Work task:
Report, as a bare number, how many lines in the data contain "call".

+++ Data for this exercise

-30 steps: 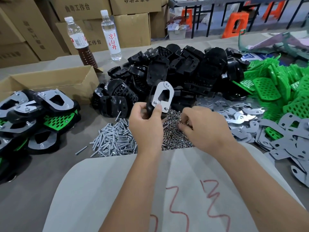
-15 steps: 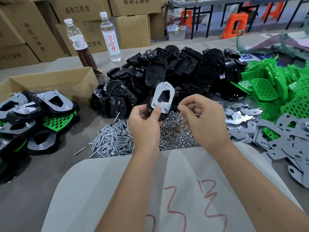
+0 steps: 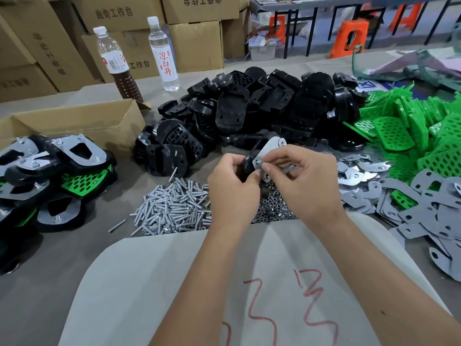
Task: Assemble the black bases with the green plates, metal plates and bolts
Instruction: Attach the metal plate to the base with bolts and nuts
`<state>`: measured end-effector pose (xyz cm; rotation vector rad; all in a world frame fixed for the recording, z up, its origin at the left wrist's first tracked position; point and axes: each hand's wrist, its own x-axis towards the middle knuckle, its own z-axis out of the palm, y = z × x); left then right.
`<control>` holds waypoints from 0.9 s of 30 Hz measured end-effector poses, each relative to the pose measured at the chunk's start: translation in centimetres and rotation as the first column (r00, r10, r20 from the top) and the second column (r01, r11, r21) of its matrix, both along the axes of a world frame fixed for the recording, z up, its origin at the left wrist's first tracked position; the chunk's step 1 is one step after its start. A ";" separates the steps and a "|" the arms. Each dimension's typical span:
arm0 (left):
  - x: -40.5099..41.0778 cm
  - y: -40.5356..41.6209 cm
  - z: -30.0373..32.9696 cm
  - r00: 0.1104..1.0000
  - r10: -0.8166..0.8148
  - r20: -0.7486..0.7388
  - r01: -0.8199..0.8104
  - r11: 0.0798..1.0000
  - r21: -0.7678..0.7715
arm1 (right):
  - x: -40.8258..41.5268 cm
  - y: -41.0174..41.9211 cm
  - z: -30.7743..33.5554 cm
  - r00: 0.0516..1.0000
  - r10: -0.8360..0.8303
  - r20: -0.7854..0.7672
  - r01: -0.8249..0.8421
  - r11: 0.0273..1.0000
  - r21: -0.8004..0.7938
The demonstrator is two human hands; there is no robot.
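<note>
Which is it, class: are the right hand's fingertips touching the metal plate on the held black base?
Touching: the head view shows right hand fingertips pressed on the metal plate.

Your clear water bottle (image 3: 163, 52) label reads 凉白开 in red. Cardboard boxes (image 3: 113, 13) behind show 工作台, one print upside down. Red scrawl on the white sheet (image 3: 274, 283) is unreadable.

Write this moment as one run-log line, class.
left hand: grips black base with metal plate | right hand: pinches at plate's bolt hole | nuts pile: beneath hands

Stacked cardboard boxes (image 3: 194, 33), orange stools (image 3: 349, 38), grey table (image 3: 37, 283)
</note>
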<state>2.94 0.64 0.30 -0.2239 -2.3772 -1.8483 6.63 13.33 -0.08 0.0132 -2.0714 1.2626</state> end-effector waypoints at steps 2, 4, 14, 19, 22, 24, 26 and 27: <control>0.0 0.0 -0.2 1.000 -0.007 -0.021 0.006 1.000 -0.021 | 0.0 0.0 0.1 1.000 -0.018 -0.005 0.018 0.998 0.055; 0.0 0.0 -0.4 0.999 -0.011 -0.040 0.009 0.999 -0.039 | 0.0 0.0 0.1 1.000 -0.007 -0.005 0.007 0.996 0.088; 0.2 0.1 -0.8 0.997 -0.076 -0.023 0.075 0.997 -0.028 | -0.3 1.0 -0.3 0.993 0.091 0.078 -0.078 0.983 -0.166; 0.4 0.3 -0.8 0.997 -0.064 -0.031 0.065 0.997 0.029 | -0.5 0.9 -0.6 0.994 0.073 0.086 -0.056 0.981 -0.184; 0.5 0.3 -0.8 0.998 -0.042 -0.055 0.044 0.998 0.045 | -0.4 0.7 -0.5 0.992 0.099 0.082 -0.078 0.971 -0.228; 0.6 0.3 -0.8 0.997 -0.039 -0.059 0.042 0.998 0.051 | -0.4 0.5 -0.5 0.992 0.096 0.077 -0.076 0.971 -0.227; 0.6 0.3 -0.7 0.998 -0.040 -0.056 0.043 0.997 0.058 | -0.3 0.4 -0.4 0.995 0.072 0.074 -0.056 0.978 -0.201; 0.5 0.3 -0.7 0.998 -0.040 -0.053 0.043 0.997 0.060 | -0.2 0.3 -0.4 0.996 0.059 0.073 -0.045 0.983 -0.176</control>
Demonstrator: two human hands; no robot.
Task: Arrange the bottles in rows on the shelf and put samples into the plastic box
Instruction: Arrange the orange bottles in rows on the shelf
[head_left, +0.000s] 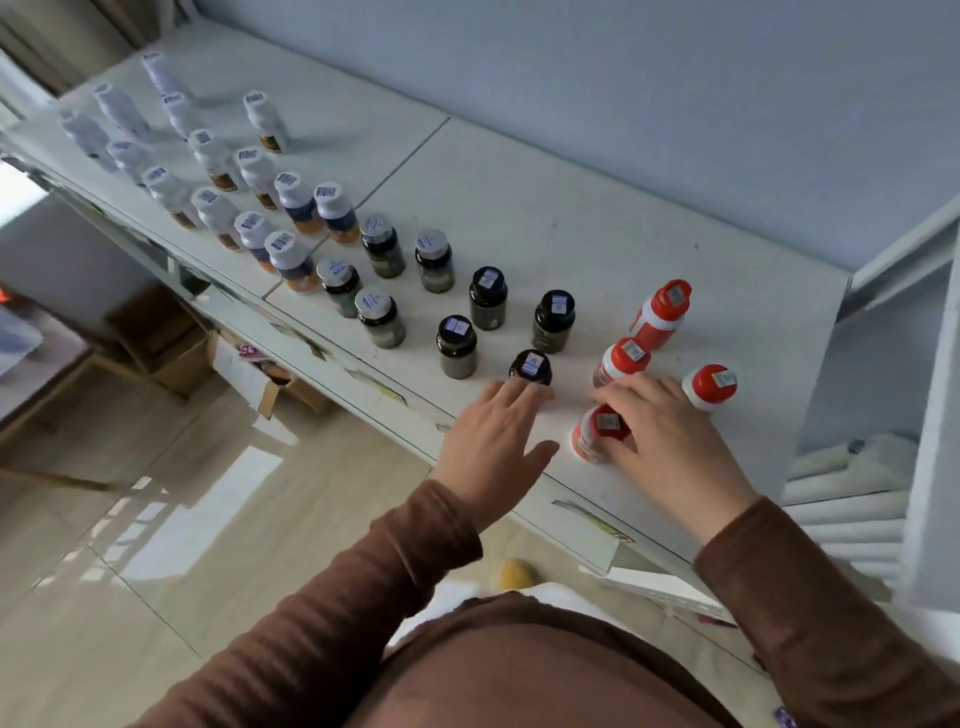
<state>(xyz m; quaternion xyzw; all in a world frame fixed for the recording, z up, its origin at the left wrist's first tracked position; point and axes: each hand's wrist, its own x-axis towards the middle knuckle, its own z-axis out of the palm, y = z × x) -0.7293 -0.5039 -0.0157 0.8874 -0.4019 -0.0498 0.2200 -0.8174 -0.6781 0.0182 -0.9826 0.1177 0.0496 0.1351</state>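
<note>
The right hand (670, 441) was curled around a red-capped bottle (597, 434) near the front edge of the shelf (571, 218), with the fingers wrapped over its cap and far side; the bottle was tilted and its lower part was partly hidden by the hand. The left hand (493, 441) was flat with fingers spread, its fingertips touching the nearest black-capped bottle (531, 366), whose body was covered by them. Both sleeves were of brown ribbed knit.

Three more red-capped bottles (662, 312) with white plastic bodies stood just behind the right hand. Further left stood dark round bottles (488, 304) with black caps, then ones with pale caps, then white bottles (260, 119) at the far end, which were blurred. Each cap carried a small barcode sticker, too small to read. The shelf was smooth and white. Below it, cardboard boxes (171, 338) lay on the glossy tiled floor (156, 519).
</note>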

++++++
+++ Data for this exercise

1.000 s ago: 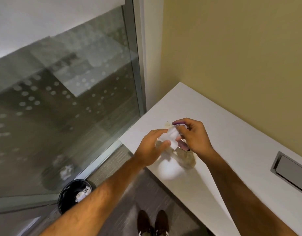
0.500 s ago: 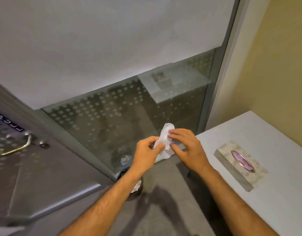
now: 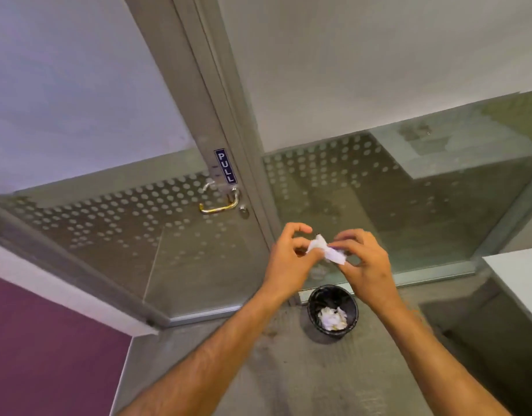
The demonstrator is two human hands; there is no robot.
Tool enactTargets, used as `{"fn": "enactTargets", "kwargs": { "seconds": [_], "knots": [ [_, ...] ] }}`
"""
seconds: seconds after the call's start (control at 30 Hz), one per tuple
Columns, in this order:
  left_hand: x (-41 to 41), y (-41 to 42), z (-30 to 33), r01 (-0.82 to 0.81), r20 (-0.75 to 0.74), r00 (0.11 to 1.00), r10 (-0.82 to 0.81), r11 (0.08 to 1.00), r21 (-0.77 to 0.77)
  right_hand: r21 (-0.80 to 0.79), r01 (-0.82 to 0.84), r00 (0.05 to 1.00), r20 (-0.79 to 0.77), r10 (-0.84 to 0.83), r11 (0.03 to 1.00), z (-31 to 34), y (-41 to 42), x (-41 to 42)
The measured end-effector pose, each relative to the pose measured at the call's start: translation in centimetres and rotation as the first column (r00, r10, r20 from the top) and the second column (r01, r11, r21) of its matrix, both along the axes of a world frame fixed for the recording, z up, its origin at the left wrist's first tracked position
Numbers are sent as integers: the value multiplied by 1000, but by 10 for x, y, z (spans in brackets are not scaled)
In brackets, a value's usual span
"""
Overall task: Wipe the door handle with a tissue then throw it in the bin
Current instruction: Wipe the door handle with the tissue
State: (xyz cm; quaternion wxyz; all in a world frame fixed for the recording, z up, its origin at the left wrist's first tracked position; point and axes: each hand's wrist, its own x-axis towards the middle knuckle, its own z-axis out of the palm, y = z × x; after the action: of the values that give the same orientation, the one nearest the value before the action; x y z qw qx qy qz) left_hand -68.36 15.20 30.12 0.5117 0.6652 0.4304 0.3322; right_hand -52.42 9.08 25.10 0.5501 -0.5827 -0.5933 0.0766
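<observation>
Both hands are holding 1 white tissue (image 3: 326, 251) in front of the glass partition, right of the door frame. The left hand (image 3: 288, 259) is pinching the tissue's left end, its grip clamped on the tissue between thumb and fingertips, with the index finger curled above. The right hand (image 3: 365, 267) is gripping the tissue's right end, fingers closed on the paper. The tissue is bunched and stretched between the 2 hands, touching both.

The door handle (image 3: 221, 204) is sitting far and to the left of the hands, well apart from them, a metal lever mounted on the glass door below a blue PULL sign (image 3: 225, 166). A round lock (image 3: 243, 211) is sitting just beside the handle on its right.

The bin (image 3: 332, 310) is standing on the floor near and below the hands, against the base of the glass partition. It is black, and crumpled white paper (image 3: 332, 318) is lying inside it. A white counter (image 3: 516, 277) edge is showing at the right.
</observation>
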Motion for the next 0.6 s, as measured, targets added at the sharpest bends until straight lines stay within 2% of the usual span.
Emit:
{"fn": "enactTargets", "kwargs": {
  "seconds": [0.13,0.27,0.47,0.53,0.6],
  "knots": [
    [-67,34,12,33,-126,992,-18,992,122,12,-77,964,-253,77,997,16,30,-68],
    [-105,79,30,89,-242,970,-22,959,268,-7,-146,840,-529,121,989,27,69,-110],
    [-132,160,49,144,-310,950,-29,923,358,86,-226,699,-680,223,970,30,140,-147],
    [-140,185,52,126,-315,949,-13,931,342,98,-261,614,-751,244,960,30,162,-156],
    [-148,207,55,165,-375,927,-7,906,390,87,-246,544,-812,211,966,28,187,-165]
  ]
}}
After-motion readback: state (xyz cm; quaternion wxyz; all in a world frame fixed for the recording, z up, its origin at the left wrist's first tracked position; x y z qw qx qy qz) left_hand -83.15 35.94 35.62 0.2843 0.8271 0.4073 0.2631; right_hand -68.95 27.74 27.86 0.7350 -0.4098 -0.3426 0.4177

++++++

Result of this task:
2